Current FSC Chairman Eun Sung-soo’s resignation was announced Thursday, with Cheong Wa Dae hinting that the incumbent chief desired to take a break after decades of public service.

Since becoming a public official in 1986, Koh, 59, has climbed his way to the top within the FSC before becoming a policy board member at the central bank in 2016. He participated in the FSC’s past attempts to quell household debt risks, Cheong Wa Dae said, expressing hope that he would “smoothly deal with COVID-19 financial programs, household debt and customer protection.”

Cheong Wa Dae’s announcement was followed by Koh’s statement that his key task was to “focus on the economic recovery from the COVID woes and implementing existing projects.”

Koh graduated with a bachelors’ degree in economics and a master’s degree in public administration from Seoul National University. He later received a Ph.D. in economics from American University in Washington D.C.

In the latest rate-setting meeting held last month, Koh made the most hawkish comments among the seven members, saying that the BOK should raise its current record-low benchmark rate of 0.5 percent by 25 basis points, according to minutes from the meeting. JP Morgan on Wednesday forecast that the BOK could carry out a rate hike as early as the upcoming rate-setting meeting scheduled Aug. 26.

As for his last task, the FSC’s incumbent chief Eun recommended Jeong Eun-bo, the nation’s chief negotiator for defense cost-sharing talks with the US, as the new head of the Financial Supervisory Service. Eun’s recommendation is subject to Moon’s approval.

The FSS, an organization under supervision of FSC that polices the financial markets, has faced a leadership vacuum since May after Gov.

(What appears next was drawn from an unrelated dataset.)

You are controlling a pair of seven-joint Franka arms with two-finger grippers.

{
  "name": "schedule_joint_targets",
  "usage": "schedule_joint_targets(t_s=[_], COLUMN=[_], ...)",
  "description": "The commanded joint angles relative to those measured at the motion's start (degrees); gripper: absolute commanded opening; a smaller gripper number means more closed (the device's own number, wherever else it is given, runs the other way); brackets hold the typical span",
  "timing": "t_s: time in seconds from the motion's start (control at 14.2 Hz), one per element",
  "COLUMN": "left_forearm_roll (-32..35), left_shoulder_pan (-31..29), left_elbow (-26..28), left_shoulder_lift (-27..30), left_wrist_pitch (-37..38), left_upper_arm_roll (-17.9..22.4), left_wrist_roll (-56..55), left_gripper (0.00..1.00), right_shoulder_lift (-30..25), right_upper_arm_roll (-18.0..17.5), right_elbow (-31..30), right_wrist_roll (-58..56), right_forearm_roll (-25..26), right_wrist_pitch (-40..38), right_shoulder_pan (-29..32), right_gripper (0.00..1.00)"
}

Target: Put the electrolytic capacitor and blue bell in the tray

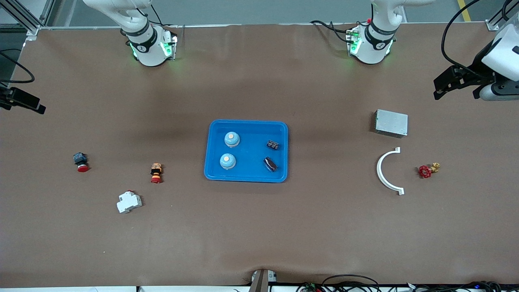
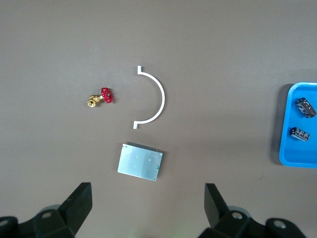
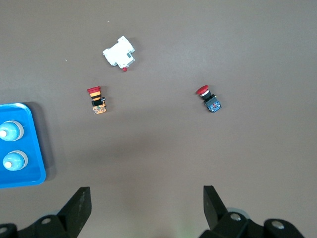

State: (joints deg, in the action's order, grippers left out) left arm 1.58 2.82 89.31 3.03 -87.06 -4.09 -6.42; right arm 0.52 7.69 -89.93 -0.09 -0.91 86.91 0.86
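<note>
The bright blue tray (image 1: pixel 247 121) lies mid-table. In it stand two pale blue bells (image 1: pixel 232 139) (image 1: pixel 228 161) toward the right arm's end. Two dark electrolytic capacitors (image 1: pixel 273 144) (image 1: pixel 270 163) lie toward the left arm's end. My left gripper (image 2: pixel 148 198) hangs open and empty high over bare table beside the grey box, and its wrist view catches the tray (image 2: pixel 292 148) and both capacitors (image 2: pixel 305 107). My right gripper (image 3: pixel 147 198) is also open and empty, high over bare table, with the tray (image 3: pixel 34 144) and bells (image 3: pixel 10 131) at its view's edge.
Toward the left arm's end lie a grey metal box (image 1: pixel 391 123), a white curved bracket (image 1: pixel 385 170) and a red-handled brass valve (image 1: pixel 427 170). Toward the right arm's end lie a red push button (image 1: pixel 81 161), an orange-and-red button (image 1: pixel 156 172) and a white breaker (image 1: pixel 129 201).
</note>
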Motion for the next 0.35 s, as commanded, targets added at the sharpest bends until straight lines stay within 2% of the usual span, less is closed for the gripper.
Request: schedule_joint_targets(t_s=[0.0,0.28], left_forearm_roll=[-0.44,-0.44], left_shoulder_pan=[-0.18,-0.18], left_elbow=[-0.89,-0.8], left_shoulder_lift=[-0.22,-0.22], left_wrist_pitch=[0.57,0.66], left_upper_arm_roll=[0.04,-0.22], left_wrist_roll=[-1.04,-1.75], left_gripper=[1.0,1.0], right_shoulder_lift=[-2.01,-2.01], right_upper_arm_roll=[-1.01,-1.1], right_elbow=[-1.3,-1.3], right_wrist_roll=[0.36,0.36], right_forearm_roll=[0.29,0.29], right_wrist_pitch=[0.19,0.28], right_shoulder_pan=[0.63,0.63], right_gripper=[1.0,1.0])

Yoon Suk-heun stepped down at the end of his term.

Jeong, 60, graduated with a bachelors’ degree in business from Seoul National Univesity and later received a Ph.D. in economics from The Ohio State University.

Kicking off his career as a civil servant the same year as Koh, he built his career in the FSC and the Finance Ministry, where later became assistant vice minister.

Financial authorities have been burdened with the heavy task of resolving the nation’s snowballing household debt, fueled by ultra-low interest rates and the COVID-19 pandemic.

South Korea’s total household debt gained 9.5 percent on-year to some 1,765 trillion won ($1.56 trillion) in the first three months of this year, BOK data showed.

Onlookers say that the nominations of long-serving bureaucrats and Koh’s remarks reflect Moon’s plan to contain the situation until the end of his term, rather than carrying out an overhaul or reform.

A key task for Koh and Jeong, besides putting the brakes on household debt, would be restoring the image of the financial authorities among the public.

Eun drew the ire of local cryptocurrency investors in April when he lectured “young investors” that they were walking “on the wrong path” by investing in digital currencies with no “intrinsic value.” The remark was made at a National Assembly meeting.

On top of it, the FSC and the FSS have been locking horns with commercial banks in recent years, shifting complete blame of misselling financial products onto them.

Critics say that the authorities should take more responsibility for their failure to monitor and prevent such misselling, which led to heavy losses for retail investors.